Each record is to be given again precisely as written.

--- SUPPLIED MATERIAL ---

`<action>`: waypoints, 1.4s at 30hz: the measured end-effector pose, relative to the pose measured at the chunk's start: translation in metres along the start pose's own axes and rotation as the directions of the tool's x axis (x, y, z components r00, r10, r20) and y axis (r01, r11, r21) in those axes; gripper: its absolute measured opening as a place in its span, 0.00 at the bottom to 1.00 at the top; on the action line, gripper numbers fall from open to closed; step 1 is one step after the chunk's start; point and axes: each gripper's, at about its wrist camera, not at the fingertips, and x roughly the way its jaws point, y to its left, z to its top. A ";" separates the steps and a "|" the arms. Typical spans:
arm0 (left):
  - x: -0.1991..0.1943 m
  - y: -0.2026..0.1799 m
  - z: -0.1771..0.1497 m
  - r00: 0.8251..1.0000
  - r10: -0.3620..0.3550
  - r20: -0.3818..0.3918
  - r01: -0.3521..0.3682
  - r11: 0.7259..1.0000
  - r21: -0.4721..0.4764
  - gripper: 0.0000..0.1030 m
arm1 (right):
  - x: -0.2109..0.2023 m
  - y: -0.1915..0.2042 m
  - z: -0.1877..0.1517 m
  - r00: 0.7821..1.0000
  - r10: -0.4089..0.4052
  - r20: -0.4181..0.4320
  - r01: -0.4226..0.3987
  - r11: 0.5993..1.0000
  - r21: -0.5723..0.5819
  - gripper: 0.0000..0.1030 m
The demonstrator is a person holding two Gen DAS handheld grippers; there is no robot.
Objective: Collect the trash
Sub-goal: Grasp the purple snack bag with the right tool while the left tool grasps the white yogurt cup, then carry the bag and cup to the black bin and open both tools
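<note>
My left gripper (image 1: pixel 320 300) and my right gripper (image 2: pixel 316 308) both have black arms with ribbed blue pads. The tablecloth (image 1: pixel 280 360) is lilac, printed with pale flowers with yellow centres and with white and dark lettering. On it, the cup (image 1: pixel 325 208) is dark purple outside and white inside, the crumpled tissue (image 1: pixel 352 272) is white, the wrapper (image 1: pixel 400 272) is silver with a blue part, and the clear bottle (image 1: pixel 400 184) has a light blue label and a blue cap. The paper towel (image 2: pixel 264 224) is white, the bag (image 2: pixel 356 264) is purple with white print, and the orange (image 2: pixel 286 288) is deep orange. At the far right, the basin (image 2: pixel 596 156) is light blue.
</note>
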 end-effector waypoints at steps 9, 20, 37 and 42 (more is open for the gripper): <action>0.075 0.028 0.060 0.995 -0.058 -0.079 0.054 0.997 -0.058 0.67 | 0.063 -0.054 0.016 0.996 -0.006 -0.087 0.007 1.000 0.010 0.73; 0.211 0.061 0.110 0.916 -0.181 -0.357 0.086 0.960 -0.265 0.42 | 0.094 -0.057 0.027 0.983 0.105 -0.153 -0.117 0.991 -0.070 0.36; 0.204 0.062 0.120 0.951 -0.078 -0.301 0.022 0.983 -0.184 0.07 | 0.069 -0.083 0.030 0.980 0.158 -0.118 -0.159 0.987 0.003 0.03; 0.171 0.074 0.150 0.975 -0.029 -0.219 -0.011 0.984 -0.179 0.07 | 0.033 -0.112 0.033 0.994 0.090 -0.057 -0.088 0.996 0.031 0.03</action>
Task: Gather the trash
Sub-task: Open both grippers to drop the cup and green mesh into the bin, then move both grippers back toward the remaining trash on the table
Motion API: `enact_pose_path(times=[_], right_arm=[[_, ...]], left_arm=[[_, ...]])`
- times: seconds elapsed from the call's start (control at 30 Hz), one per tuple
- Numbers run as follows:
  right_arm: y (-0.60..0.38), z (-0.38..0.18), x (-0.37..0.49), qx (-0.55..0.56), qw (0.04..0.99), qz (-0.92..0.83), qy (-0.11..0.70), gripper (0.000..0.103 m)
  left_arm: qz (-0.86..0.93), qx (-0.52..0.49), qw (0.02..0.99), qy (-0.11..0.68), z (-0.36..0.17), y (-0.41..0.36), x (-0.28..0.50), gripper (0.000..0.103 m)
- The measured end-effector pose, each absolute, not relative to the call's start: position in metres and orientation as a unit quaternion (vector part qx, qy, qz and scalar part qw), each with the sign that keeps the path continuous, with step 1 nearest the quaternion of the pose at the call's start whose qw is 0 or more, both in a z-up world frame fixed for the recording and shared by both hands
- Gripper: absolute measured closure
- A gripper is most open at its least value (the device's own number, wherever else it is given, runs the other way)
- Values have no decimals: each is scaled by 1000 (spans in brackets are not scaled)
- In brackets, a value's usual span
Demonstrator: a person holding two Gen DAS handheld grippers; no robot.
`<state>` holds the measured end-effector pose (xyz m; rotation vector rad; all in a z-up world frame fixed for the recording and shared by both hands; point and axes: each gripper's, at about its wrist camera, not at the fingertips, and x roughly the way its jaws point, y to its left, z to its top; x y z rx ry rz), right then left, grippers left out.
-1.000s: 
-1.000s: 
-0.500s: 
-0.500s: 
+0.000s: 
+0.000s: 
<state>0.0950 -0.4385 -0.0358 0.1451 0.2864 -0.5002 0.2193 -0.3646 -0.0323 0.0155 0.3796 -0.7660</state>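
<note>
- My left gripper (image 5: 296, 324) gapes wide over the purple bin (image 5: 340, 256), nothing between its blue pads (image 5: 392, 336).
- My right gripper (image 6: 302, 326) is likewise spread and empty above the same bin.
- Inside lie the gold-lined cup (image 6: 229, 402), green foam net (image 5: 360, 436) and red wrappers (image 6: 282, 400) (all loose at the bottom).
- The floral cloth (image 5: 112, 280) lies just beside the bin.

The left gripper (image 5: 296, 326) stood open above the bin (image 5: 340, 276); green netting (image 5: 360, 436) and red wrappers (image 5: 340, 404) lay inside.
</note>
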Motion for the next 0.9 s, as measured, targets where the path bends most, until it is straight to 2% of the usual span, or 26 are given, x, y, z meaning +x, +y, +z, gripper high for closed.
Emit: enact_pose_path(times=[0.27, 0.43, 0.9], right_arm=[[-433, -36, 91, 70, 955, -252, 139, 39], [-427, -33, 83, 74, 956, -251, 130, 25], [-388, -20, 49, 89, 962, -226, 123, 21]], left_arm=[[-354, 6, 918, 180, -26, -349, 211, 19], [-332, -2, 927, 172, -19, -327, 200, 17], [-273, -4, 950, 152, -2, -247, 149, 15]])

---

(SOLUTION FOR THIS EXERCISE):
`<action>`: waypoints, 1.4s at 30hz: the measured end-effector pose, relative to the pose measured at the chunk's start: translation in metres along the start pose's own axes and rotation as the directions of the tool's x axis (x, y, z components r00, r10, r20) and y axis (r01, r11, r21) in those axes; gripper: its absolute measured opening as a place in its span, 0.00 at the bottom to 1.00 at the top; on the action line, gripper numbers fall from open to closed; step 1 is one step after the chunk's start; point and axes: each gripper's, at about its wrist camera, not at the fingertips, and x roughly the way its jaws point, y to its left, z to its top. A ";" separates the steps and a "|" the arms. Typical spans:
arm0 (left):
  - x: -0.1991..0.1943 m
  - y: -0.2026..0.1799 m
  - z: -0.1771..0.1497 m
  - r00: 0.8251..1.0000
  - r10: -0.3620..0.3550
  - r20: -0.3818..0.3918
  - r01: -0.3521..0.3682
  - r11: 0.7259..1.0000
  - r21: -0.4721..0.4764
  - gripper: 0.0000..0.1030 m
arm1 (right):
  - x: -0.2109..0.2023 m
  - y: -0.1915..0.2042 m
  - z: -0.1877..0.1517 m
  - r00: 0.7821..1.0000
  - r10: -0.4089..0.4052
  - r20: -0.4181..0.4320
  - r01: -0.4226..0.3987
  - r11: 0.5993..1.0000
  - r21: -0.5723..0.5819
  - gripper: 0.0000..0.1030 m
The demonstrator is a person holding two Gen DAS handheld grippers; there is no robot.
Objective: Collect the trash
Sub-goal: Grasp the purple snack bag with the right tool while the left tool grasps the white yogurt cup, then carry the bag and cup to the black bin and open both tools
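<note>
My left gripper (image 1: pixel 320 300) and my right gripper (image 2: pixel 316 308) both have black arms with ribbed blue pads. The tablecloth (image 1: pixel 280 360) is lilac, printed with pale flowers with yellow centres and with white and dark lettering. On it, the cup (image 1: pixel 325 208) is dark purple outside and white inside, the crumpled tissue (image 1: pixel 352 272) is white, the wrapper (image 1: pixel 400 272) is silver with a blue part, and the clear bottle (image 1: pixel 400 184) has a light blue label and a blue cap. The paper towel (image 2: pixel 264 224) is white, the bag (image 2: pixel 356 264) is purple with white print, and the orange (image 2: pixel 286 288) is deep orange. At the far right, the basin (image 2: pixel 596 156) is light blue.
</note>
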 end-effector waypoints at steps 9, 20, 37 and 42 (more is open for the gripper): <action>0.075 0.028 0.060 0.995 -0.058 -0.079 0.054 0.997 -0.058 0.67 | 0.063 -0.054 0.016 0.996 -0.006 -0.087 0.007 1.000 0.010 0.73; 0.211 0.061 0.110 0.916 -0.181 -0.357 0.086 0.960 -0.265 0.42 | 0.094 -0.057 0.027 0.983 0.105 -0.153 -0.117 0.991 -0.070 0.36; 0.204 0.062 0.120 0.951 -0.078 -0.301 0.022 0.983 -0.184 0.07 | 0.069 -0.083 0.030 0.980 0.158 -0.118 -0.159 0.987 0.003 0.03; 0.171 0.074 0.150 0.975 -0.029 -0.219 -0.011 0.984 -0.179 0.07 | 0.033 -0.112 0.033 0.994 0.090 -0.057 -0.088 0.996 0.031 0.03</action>
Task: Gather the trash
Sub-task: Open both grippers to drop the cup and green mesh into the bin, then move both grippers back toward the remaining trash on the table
Motion API: `enact_pose_path(times=[_], right_arm=[[_, ...]], left_arm=[[_, ...]])`
- times: seconds elapsed from the call's start (control at 30 Hz), one per tuple
- Numbers run as follows:
  right_arm: y (-0.60..0.38), z (-0.38..0.18), x (-0.37..0.49), qx (-0.55..0.56), qw (0.04..0.99), qz (-0.92..0.83), qy (-0.11..0.70), gripper (0.000..0.103 m)
  left_arm: qz (-0.86..0.93), qx (-0.52..0.49), qw (0.02..0.99), qy (-0.11..0.68), z (-0.36..0.17), y (-0.41..0.36), x (-0.28..0.50), gripper (0.000..0.103 m)
- The measured end-effector pose, each absolute, not relative to the call's start: position in metres and orientation as a unit quaternion (vector part qx, qy, qz and scalar part qw), each with the sign that keeps the path continuous, with step 1 nearest the quaternion of the pose at the call's start whose qw is 0 or more, both in a z-up world frame fixed for the recording and shared by both hands
- Gripper: absolute measured closure
- A gripper is most open at its least value (the device's own number, wherever else it is given, runs the other way)
- Values have no decimals: each is scaled by 1000 (spans in brackets are not scaled)
- In brackets, a value's usual span
Demonstrator: a person holding two Gen DAS handheld grippers; no robot.
`<state>` holds the measured end-effector pose (xyz m; rotation vector rad; all in a z-up world frame fixed for the recording and shared by both hands; point and axes: each gripper's, at about its wrist camera, not at the fingertips, and x roughly the way its jaws point, y to its left, z to its top; x y z rx ry rz), right then left, grippers left out.
-1.000s: 
-1.000s: 
-0.500s: 
-0.500s: 
+0.000s: 
+0.000s: 
<state>0.0950 -0.4385 -0.0358 0.1451 0.2864 -0.5002 0.2193 -0.3646 -0.0323 0.0155 0.3796 -0.7660</state>
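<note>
- My left gripper (image 5: 296, 324) gapes wide over the purple bin (image 5: 340, 256), nothing between its blue pads (image 5: 392, 336).
- My right gripper (image 6: 302, 326) is likewise spread and empty above the same bin.
- Inside lie the gold-lined cup (image 6: 229, 402), green foam net (image 5: 360, 436) and red wrappers (image 6: 282, 400) (all loose at the bottom).
- The floral cloth (image 5: 112, 280) lies just beside the bin.

The left gripper (image 5: 296, 326) stood open above the bin (image 5: 340, 276); green netting (image 5: 360, 436) and red wrappers (image 5: 340, 404) lay inside.
</note>
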Motion for the next 0.9 s, as measured, targets where the path bends most, until it is straight to 2% of the usual span, or 26 are given, x, y, z meaning +x, +y, +z, gripper high for closed.
Emit: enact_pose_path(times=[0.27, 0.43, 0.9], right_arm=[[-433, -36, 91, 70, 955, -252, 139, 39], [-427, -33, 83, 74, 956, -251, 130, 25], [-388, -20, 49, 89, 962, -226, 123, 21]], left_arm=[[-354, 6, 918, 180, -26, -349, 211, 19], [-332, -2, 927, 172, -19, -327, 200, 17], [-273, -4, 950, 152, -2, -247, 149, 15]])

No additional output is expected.